The clade (groupings of organisms based on their most recent shared/common ancestors) Xenacoelomorpha groups the Acoelomorpha and the genus Xenoturbella, due to molecular studies.[4] Initially this phylum was considered to be a member of the deuterostomes,[2] (meaning during development, as an embryo, the anus develops first and then the mouth), but because of recent transcriptome analysis, it was concluded that phylum Xenacoelomorpha is the sister group (two closest relatives in a phylogenetic tree) to the Nephrozoa, which includes both the protostomes (where in development of the embryo, the mouth forms first, then the anus) and the deuterostomes, therefore phylum Xenacoelomorpha is the basalmost bilaterian clade.[5][6] This would mean they are neither a deuterostome nor protostome.

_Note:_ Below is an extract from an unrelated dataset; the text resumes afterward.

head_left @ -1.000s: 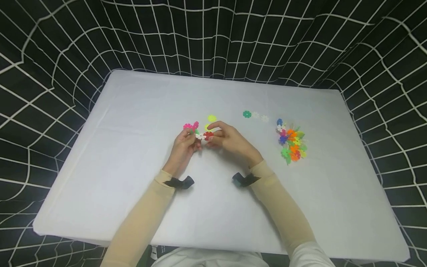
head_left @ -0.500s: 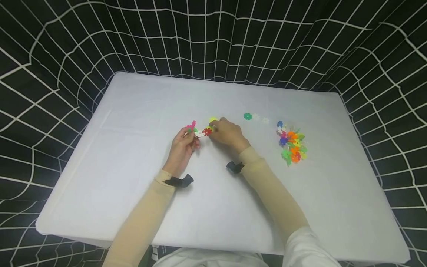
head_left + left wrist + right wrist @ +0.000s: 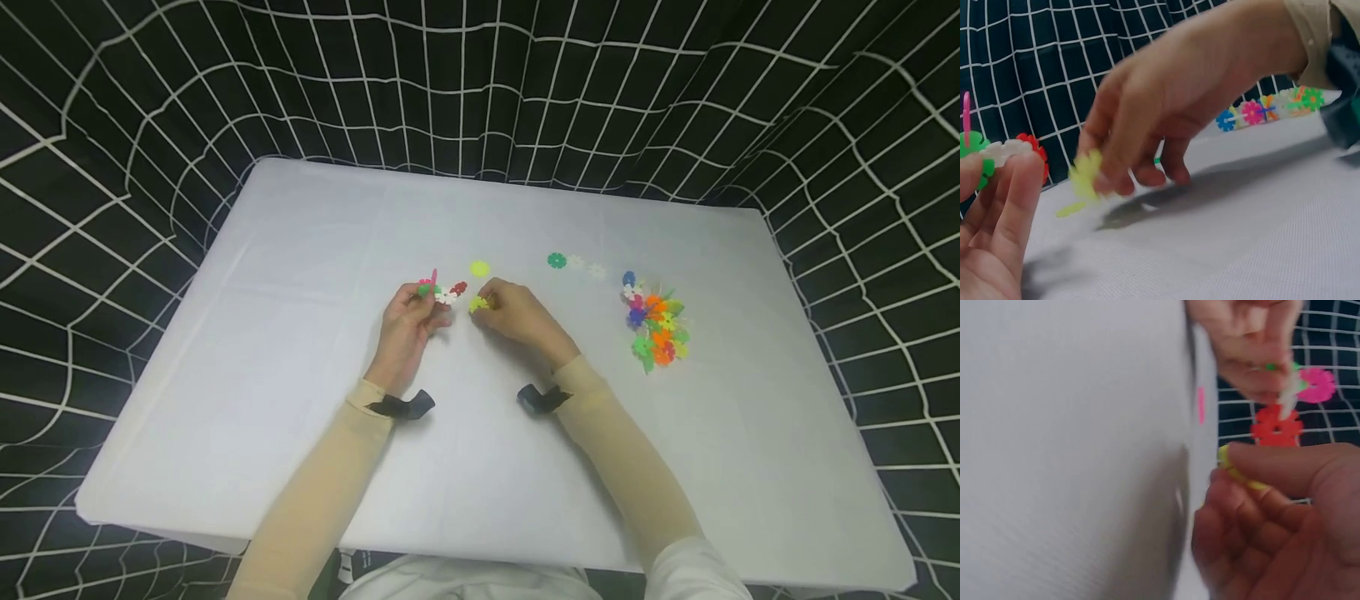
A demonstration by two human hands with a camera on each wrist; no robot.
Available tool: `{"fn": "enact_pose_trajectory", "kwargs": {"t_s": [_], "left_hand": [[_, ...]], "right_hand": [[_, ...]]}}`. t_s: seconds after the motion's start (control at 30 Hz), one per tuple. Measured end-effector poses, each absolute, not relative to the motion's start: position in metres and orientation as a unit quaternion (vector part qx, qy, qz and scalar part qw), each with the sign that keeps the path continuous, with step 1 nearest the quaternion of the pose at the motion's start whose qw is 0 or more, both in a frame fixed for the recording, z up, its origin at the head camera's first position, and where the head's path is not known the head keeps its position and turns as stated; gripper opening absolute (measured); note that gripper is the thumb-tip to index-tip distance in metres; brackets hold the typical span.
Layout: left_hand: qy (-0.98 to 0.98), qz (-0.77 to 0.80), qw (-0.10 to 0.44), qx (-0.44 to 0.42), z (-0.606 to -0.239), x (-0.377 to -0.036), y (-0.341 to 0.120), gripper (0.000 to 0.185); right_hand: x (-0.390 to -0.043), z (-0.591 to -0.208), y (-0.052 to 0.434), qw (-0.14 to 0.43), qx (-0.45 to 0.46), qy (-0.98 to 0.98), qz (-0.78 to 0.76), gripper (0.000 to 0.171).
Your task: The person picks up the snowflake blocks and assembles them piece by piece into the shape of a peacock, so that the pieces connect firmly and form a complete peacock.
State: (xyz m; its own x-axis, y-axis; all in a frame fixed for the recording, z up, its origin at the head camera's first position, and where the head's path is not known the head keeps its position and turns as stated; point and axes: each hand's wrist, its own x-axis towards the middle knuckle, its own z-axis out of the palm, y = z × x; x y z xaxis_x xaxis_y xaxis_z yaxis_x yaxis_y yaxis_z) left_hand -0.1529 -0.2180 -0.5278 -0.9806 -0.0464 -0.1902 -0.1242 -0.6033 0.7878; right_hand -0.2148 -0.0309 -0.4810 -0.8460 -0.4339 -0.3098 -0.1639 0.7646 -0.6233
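My left hand [image 3: 402, 329] pinches a short chain of flower-shaped plastic discs by its green disc [image 3: 972, 142]. A white disc [image 3: 1007, 150], a red disc [image 3: 459, 287] and an upright pink disc [image 3: 967, 119] are joined in that chain. Just right of the red disc, my right hand [image 3: 525, 318] pinches a yellow flower disc [image 3: 478, 304] between thumb and fingers, apart from the chain. In the left wrist view this yellow disc is blurred and raised above the table. The right wrist view shows the thumb covering part of it.
Another yellow disc [image 3: 480, 268] lies flat behind my hands. Farther right lie a green disc [image 3: 557, 260] and two white discs [image 3: 576, 262]. A colourful cluster of joined flower pieces [image 3: 656, 321] sits on the white tabletop [image 3: 750, 433]. Gridded black cloth [image 3: 465, 83] surrounds the table.
My right hand left the red disc, reached to the two yellow discs and took one, bringing it back nearer to me. The left hand stays in place; its chain has turned slightly.
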Motion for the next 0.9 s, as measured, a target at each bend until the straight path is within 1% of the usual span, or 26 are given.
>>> {"fn": "enact_pose_trajectory", "kwargs": {"t_s": [0.17,0.27,0.53,0.9], "left_hand": [[0.451,0.886,0.000,-0.109,-0.527,-0.152,-0.218,0.012],[0.454,0.884,-0.006,-0.109,-0.527,-0.151,-0.218,0.011],[0.468,0.878,-0.013,-0.105,-0.529,-0.151,-0.215,0.012],[0.595,0.800,-0.039,-0.064,-0.535,-0.152,-0.214,0.009]], "right_hand": [[-0.203,-0.475,-0.031,0.217,-0.164,0.868,-0.415,0.021],[-0.199,-0.475,-0.033,0.215,-0.165,0.857,-0.439,0.019],[-0.195,-0.480,-0.034,0.201,-0.171,0.859,-0.438,0.022],[-0.194,-0.483,-0.034,0.173,-0.198,0.879,-0.399,0.017]]}}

However, some studies point out that their basal placement may be caused by high mutation rates leading to long branch attraction (LBA). These analyses suggest that the xenacoelomorphs are instead the sister group of Ambulacraria forming the clade Xenambulacraria and that despite their simple body plans, they actually derive from a more complex ancestor.[7][8] Having a larger number of species within this group would allow for better conclusions and analysis to be made within the phylum and in groups closely related to the phylum.

Characteristics

All species within phylum xenacoelomorphs are bilateral, meaning they have a mirror image on their right and left axis, like humans. While they are triploblasts (meaning they have the three germ layers: ectoderm, endoderm, and mesoderm) they do not have a true body cavity (they lack a coelom) because they have an acoelomate body plan. While animals that are diploblastic (only have two germ layers: ectoderm and endoderm) also lack a coelom, they do not have an acoelomate body plan because they lack the mesoderm germ layer. In acoels, the mouth opens directly into a large endodermal syncytium, while in nemertodermatids and xenoturbellids there is a sack-like gut lined by unciliated cells.[9]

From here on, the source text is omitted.